__WHAT IS NEEDED__:
Begin at the line that has "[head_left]", stop after the line that has "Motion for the", and print exactly those lines from the records below, without any pictures.

(Stored items)

+ + +

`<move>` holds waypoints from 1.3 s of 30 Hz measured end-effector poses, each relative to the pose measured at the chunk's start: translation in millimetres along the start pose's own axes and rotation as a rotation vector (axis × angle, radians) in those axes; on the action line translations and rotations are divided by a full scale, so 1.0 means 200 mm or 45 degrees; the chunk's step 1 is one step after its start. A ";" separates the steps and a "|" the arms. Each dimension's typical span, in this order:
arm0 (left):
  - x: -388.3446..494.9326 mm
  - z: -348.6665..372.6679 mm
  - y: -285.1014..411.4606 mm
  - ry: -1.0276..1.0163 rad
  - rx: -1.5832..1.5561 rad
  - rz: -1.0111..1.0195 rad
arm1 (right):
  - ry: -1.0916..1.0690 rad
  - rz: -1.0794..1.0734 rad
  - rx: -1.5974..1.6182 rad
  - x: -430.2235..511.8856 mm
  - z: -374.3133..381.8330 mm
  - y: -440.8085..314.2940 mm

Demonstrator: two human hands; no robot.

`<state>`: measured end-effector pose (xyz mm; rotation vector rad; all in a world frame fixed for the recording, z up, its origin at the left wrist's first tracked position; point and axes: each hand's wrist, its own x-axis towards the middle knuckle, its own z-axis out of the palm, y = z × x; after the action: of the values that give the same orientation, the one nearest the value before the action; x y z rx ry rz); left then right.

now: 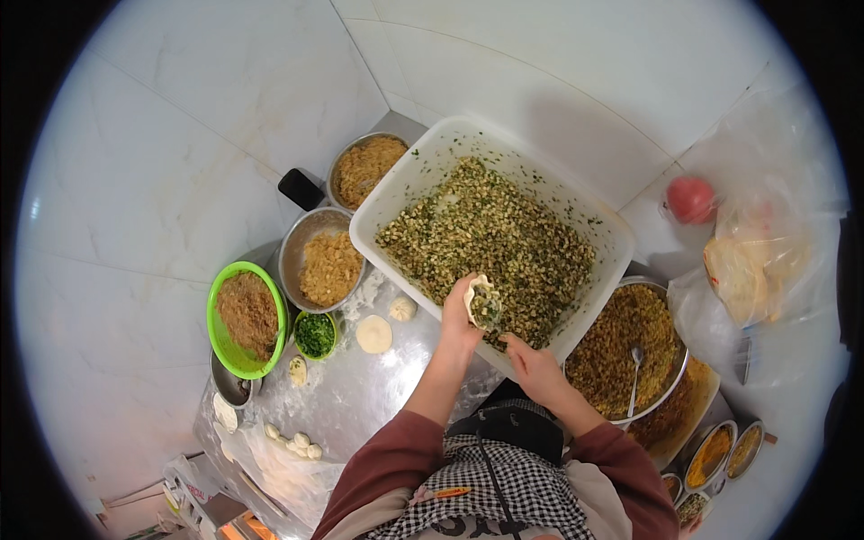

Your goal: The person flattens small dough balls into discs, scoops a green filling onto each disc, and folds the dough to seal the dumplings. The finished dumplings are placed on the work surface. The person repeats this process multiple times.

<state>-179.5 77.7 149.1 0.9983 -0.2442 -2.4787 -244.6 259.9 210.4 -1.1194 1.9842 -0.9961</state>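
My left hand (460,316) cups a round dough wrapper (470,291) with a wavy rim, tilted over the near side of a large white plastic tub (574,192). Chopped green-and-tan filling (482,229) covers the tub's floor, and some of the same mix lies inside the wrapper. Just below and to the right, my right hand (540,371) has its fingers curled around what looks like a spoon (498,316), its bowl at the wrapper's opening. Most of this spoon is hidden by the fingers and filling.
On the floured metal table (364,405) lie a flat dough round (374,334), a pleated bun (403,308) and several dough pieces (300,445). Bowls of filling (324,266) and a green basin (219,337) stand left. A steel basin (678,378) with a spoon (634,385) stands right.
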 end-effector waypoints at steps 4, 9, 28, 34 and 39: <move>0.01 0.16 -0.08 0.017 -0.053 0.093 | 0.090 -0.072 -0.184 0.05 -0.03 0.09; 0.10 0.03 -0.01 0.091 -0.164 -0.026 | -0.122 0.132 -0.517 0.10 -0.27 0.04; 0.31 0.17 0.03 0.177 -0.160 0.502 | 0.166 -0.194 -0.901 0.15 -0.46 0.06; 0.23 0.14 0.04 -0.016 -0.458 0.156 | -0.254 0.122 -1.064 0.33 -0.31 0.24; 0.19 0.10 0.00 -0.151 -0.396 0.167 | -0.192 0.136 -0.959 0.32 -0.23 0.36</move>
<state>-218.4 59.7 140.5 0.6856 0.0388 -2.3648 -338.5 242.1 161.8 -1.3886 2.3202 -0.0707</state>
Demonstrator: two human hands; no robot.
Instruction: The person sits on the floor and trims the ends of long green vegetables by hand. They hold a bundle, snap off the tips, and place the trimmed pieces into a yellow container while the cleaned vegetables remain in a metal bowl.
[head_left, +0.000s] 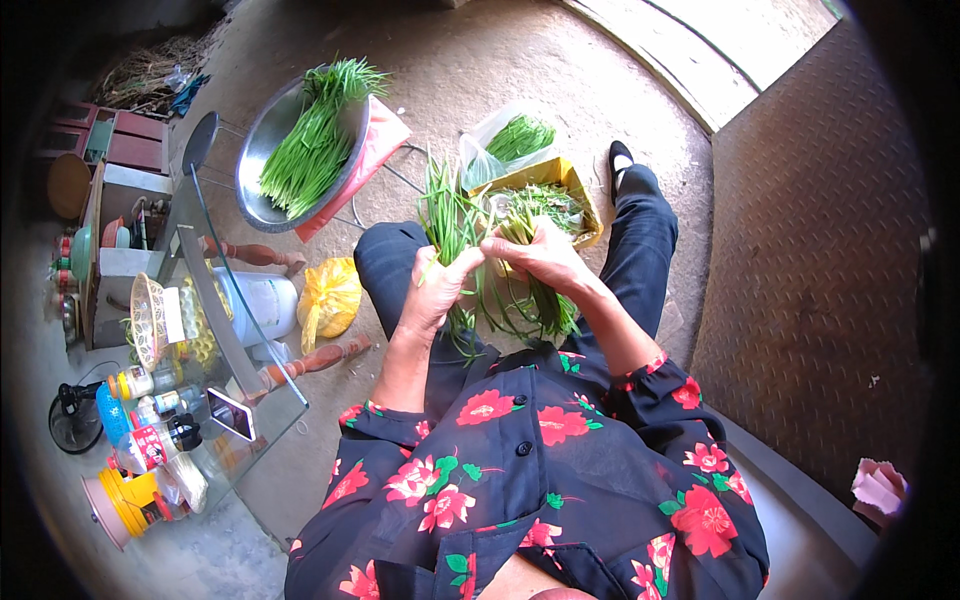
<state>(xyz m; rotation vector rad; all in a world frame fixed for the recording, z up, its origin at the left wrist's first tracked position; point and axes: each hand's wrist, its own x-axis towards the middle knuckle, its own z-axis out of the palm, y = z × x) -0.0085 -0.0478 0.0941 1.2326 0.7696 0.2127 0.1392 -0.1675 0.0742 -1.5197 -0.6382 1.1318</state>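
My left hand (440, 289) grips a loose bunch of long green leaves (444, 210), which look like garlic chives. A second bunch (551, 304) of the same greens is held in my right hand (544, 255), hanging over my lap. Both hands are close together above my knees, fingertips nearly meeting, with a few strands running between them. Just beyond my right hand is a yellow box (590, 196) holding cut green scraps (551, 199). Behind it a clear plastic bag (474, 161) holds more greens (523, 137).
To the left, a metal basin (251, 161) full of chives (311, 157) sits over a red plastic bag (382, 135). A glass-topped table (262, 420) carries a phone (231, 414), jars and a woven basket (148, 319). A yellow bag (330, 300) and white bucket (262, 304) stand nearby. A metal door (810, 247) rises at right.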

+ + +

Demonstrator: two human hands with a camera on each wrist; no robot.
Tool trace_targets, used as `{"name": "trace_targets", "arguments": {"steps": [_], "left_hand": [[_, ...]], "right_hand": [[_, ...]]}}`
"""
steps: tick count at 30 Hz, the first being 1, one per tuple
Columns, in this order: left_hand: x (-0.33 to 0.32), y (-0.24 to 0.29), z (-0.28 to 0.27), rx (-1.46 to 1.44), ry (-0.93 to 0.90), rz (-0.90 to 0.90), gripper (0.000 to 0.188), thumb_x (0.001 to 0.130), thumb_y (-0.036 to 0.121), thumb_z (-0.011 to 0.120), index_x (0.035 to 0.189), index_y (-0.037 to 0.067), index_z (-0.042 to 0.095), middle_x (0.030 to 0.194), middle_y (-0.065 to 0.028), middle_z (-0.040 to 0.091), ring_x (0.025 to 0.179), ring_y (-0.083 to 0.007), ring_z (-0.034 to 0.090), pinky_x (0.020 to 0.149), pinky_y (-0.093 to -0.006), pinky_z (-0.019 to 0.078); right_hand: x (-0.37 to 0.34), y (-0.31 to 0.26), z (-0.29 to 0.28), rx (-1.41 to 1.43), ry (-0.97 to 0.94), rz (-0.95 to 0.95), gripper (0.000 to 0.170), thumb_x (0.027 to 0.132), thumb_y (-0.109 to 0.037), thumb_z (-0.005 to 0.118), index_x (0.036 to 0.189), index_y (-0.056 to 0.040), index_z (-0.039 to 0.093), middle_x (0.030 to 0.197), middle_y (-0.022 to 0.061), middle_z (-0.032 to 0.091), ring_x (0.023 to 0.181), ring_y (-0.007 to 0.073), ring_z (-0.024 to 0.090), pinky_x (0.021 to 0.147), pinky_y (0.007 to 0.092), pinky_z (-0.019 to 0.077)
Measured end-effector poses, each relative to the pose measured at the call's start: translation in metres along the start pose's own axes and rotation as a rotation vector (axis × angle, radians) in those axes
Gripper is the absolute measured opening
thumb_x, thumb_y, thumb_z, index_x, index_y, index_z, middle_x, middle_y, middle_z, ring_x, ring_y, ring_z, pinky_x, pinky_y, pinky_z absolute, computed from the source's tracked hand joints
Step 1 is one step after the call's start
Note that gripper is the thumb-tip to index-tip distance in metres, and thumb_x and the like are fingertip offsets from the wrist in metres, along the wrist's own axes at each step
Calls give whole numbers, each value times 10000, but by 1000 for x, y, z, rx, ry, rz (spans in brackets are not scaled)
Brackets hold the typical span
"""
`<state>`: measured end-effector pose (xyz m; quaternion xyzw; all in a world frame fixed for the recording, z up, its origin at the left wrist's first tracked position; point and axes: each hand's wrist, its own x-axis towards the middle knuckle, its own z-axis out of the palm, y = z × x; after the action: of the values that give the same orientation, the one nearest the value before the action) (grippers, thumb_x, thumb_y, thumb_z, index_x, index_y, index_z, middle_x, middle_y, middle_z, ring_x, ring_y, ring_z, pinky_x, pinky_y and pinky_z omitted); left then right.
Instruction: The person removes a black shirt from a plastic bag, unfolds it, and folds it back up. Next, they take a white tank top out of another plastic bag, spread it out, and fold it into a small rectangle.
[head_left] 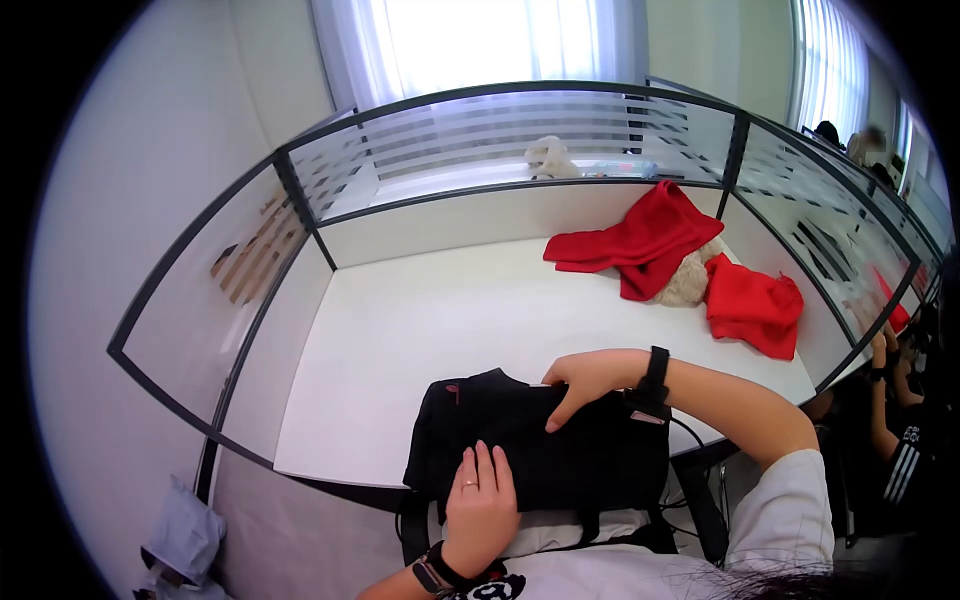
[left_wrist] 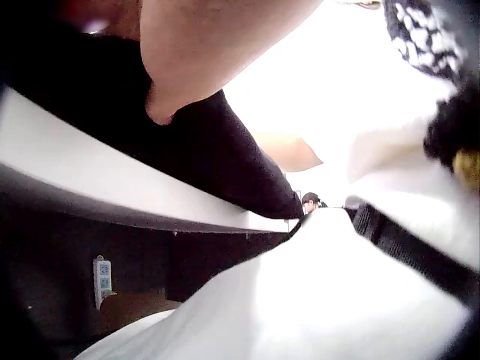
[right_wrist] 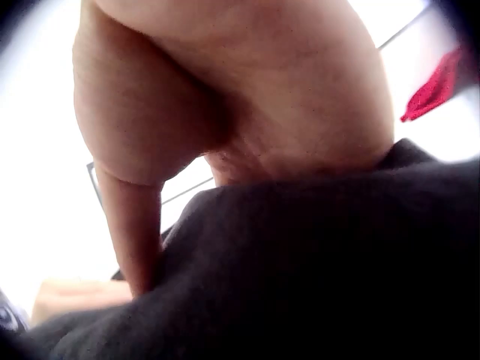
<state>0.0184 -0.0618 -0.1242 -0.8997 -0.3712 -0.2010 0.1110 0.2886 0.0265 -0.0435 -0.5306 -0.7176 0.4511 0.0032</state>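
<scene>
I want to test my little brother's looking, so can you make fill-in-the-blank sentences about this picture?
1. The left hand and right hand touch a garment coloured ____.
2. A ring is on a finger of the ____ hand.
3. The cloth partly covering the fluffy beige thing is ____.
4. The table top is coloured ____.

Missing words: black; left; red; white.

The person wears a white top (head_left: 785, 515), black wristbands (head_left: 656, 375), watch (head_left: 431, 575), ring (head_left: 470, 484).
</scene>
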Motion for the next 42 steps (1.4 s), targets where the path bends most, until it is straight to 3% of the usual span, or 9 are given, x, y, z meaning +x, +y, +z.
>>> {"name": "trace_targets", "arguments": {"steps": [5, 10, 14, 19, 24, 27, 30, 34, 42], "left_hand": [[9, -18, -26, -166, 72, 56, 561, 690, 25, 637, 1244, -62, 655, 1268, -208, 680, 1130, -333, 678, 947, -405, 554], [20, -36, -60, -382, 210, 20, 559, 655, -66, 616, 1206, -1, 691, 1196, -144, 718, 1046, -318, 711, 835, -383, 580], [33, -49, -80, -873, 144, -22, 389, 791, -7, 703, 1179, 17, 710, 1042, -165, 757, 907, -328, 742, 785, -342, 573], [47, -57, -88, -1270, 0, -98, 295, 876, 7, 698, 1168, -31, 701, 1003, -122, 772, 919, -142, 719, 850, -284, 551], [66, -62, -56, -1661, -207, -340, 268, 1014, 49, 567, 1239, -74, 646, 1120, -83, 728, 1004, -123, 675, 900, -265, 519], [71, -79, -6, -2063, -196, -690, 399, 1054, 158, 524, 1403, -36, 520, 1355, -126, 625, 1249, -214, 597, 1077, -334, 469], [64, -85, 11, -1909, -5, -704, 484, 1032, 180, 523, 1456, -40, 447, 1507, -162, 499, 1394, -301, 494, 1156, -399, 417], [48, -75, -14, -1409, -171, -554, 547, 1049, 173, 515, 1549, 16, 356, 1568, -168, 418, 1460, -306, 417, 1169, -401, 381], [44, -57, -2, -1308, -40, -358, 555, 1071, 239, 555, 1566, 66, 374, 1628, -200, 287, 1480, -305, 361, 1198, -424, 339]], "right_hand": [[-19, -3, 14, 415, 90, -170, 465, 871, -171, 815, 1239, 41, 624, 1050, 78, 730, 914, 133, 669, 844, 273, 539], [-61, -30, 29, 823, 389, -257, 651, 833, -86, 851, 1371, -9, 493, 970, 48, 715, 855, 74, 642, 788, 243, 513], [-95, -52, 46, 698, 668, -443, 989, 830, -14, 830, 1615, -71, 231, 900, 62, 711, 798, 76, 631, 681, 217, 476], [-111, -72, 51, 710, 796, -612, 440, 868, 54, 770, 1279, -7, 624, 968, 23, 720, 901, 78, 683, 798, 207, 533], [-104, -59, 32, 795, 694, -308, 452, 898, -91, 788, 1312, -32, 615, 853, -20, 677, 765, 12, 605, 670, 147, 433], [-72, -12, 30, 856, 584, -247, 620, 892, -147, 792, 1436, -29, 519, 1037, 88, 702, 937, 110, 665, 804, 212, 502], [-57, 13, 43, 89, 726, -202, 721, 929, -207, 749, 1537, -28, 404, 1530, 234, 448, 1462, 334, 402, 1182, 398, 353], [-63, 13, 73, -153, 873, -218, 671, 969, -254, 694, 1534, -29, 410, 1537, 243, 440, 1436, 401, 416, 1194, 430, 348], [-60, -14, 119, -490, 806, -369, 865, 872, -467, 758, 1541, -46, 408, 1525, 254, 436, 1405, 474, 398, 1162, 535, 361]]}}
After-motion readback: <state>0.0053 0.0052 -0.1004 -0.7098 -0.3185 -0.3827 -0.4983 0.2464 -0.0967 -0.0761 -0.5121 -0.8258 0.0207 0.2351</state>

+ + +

__EXERCISE RESULT__:
[head_left] 
[left_wrist] 
[right_wrist] 
<state>0.0184 -0.0618 -0.1242 -0.8997 -0.3712 -0.2010 0.1110 0.2886 0.0265 -0.0435 -0.5306 -0.7176 0.4511 0.0032</state>
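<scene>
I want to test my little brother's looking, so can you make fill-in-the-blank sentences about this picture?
1. The left hand and right hand touch a garment coloured ____.
2. A ring is on a finger of the ____ hand.
3. The cloth partly covering the fluffy beige thing is ____.
4. The table top is coloured ____.

Missing words: black; left; red; white.

The person wears a white top (head_left: 785, 515), black wristbands (head_left: 656, 375), watch (head_left: 431, 575), ring (head_left: 470, 484).
</scene>
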Motion for the next 42 steps (1.4 s), targets where the path bends most, until it is straight to 3% of the usual span, or 9 are given, x, y, z meaning +x, +y, +z.

Nothing else is needed to complete this exercise.